-------- INPUT FOR THIS TASK --------

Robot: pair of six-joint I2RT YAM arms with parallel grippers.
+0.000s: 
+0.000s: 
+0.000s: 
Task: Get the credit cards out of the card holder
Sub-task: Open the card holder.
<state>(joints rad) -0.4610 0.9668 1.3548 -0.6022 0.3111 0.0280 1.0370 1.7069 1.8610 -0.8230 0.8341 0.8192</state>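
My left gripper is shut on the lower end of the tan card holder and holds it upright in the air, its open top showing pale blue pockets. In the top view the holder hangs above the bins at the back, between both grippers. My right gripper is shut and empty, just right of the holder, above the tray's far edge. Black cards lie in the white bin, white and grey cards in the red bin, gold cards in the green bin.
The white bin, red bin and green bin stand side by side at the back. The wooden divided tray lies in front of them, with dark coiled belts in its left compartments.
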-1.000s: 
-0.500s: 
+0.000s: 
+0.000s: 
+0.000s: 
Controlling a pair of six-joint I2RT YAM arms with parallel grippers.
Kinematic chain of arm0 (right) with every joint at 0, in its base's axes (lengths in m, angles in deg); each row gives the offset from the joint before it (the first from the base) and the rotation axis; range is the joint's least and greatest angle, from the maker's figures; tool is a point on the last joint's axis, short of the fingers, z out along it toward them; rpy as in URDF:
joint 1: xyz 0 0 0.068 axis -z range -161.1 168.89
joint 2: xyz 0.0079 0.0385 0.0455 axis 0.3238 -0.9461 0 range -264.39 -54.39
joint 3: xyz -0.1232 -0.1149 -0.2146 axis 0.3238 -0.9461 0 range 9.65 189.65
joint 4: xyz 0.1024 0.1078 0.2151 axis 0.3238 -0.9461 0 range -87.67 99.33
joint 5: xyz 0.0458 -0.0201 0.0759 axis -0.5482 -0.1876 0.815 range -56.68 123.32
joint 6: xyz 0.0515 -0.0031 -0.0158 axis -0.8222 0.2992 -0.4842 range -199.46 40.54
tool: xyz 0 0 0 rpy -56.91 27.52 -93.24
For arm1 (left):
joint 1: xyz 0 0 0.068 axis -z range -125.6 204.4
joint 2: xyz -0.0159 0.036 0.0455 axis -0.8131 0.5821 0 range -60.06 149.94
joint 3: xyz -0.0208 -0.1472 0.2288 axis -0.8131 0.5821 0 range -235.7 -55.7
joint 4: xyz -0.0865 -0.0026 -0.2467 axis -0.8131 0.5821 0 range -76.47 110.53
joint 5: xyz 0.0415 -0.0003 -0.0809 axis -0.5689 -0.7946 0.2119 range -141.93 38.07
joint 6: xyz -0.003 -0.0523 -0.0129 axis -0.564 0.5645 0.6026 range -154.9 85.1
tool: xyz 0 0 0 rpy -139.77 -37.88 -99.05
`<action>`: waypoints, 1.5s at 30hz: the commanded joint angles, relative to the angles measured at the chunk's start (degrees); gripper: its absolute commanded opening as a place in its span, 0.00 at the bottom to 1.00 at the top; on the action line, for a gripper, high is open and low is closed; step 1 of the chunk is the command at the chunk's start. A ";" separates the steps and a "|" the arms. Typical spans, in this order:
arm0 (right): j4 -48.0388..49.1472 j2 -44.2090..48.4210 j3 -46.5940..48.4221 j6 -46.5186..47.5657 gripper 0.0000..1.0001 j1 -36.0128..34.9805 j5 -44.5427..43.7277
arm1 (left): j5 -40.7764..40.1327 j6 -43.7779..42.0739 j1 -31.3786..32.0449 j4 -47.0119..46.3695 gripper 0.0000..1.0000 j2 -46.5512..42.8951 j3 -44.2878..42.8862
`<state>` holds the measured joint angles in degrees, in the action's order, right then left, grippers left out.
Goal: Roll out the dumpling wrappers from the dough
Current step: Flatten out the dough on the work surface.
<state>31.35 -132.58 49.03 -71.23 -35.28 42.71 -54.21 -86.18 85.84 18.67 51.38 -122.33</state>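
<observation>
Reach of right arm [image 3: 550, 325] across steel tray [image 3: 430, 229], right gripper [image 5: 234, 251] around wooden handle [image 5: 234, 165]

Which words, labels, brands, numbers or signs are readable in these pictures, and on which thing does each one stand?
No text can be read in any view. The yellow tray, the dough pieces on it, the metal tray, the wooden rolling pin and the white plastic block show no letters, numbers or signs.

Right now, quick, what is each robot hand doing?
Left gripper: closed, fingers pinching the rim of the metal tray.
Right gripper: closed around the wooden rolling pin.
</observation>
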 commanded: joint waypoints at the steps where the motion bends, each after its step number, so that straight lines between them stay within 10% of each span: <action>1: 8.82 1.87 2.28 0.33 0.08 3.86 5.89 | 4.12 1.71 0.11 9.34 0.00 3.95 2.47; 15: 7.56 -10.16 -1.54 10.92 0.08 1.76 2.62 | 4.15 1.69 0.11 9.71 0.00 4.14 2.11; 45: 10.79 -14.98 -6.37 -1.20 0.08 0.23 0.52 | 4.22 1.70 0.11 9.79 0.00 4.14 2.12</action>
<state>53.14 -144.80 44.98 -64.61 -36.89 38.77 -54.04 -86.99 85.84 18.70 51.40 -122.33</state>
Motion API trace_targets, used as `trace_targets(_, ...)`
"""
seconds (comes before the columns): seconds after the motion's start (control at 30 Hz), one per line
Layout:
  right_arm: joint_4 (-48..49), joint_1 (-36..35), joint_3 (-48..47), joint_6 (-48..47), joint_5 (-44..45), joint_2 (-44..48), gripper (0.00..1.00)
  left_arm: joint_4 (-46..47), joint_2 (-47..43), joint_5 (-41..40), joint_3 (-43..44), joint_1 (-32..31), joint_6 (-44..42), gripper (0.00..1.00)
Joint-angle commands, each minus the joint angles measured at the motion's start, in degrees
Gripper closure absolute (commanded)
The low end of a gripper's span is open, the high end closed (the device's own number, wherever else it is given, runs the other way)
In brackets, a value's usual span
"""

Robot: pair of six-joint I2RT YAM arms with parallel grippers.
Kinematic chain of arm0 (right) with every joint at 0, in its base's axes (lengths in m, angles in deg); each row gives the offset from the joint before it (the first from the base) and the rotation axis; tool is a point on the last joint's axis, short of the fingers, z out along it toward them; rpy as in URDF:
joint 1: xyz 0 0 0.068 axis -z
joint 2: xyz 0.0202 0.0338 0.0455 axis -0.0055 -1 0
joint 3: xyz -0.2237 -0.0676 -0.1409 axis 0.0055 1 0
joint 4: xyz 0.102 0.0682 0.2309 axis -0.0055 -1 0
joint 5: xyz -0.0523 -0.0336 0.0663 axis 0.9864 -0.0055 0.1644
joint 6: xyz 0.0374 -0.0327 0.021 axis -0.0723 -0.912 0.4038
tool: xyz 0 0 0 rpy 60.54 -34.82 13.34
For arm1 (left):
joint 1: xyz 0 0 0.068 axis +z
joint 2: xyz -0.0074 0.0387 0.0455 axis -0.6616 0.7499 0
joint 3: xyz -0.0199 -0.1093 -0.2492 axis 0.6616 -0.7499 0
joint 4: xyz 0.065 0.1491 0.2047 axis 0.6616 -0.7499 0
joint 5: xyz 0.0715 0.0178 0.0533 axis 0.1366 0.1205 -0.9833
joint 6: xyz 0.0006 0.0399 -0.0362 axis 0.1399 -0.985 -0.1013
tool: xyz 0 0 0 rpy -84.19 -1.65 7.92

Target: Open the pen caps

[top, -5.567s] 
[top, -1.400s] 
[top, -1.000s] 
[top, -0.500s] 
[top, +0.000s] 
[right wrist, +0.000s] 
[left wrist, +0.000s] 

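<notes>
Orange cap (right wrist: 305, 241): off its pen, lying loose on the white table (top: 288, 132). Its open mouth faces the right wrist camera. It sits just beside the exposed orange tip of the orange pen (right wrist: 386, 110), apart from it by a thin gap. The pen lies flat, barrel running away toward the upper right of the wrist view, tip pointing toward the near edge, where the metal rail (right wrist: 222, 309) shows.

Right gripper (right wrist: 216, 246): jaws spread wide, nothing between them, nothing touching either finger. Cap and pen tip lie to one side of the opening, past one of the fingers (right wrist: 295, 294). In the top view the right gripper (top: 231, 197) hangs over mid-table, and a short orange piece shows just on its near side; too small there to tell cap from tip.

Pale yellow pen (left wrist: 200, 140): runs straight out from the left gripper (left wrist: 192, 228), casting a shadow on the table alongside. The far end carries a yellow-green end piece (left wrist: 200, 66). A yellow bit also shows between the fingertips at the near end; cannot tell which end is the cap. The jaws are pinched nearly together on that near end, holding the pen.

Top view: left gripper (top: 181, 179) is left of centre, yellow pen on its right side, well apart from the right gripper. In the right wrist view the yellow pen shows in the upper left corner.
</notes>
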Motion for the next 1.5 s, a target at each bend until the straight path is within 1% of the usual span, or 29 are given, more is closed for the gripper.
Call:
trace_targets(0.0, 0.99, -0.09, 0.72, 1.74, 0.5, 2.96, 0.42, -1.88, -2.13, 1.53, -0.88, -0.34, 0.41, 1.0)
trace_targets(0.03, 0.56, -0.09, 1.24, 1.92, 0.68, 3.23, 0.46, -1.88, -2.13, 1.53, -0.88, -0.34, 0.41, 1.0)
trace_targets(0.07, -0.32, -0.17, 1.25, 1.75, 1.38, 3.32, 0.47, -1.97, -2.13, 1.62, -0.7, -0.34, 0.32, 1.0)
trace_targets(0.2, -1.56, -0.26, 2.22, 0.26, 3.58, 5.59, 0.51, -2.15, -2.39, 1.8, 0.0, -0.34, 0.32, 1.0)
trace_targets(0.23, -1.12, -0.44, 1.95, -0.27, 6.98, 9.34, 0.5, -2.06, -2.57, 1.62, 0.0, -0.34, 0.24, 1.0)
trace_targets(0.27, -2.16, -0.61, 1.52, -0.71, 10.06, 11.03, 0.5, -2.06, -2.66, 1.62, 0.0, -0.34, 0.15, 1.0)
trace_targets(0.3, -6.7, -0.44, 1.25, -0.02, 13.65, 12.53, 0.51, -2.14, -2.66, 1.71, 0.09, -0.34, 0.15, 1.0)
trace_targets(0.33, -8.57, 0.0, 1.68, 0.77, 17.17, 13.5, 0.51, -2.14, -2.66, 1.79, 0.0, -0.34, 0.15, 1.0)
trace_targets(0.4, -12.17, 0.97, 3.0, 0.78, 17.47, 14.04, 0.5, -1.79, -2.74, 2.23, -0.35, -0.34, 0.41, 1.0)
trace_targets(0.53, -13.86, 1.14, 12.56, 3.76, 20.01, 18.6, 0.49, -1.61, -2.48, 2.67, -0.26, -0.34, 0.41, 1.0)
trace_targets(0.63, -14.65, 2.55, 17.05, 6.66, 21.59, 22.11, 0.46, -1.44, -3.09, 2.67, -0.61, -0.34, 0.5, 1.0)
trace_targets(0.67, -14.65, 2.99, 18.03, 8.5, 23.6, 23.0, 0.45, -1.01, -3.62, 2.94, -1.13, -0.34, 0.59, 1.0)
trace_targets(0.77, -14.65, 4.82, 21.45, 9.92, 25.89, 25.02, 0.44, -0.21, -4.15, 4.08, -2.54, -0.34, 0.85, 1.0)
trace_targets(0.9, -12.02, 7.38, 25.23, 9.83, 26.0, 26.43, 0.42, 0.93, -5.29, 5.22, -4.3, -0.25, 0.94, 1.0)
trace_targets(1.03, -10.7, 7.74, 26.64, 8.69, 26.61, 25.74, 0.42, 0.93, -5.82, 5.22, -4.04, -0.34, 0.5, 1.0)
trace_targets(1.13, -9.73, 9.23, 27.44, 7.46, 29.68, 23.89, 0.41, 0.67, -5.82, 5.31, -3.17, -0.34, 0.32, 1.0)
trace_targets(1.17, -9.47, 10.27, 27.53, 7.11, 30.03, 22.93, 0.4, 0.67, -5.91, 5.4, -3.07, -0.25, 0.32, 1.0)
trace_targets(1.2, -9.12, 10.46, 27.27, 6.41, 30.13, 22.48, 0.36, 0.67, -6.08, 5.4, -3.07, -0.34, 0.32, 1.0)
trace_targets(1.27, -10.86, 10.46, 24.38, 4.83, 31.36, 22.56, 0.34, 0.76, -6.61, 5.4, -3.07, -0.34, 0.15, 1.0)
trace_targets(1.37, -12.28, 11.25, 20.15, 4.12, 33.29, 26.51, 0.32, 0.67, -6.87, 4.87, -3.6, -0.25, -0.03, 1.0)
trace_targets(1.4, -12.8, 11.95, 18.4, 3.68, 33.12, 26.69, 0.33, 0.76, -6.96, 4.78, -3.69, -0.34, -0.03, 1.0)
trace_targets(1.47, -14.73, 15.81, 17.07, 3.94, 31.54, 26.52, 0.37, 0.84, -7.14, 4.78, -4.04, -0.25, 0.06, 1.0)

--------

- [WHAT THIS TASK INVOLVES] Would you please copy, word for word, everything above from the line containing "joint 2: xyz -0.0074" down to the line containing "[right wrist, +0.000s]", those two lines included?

- [EXERCISE SOLUTION]
joint 2: xyz -0.0074 0.0387 0.0455 axis -0.6616 0.7499 0
joint 3: xyz -0.0199 -0.1093 -0.2492 axis 0.6616 -0.7499 0
joint 4: xyz 0.065 0.1491 0.2047 axis 0.6616 -0.7499 0
joint 5: xyz 0.0715 0.0178 0.0533 axis 0.1366 0.1205 -0.9833
joint 6: xyz 0.0006 0.0399 -0.0362 axis 0.1399 -0.985 -0.1013
tool: xyz 0 0 0 rpy -84.19 -1.65 7.92

Target: Open the pen caps

[top, -5.567s] 
[top, -1.400s] 
[top, -1.000s] 
[top, -0.500s] 
[top, +0.000s] 
[right wrist, +0.000s] 

No further output is expected here.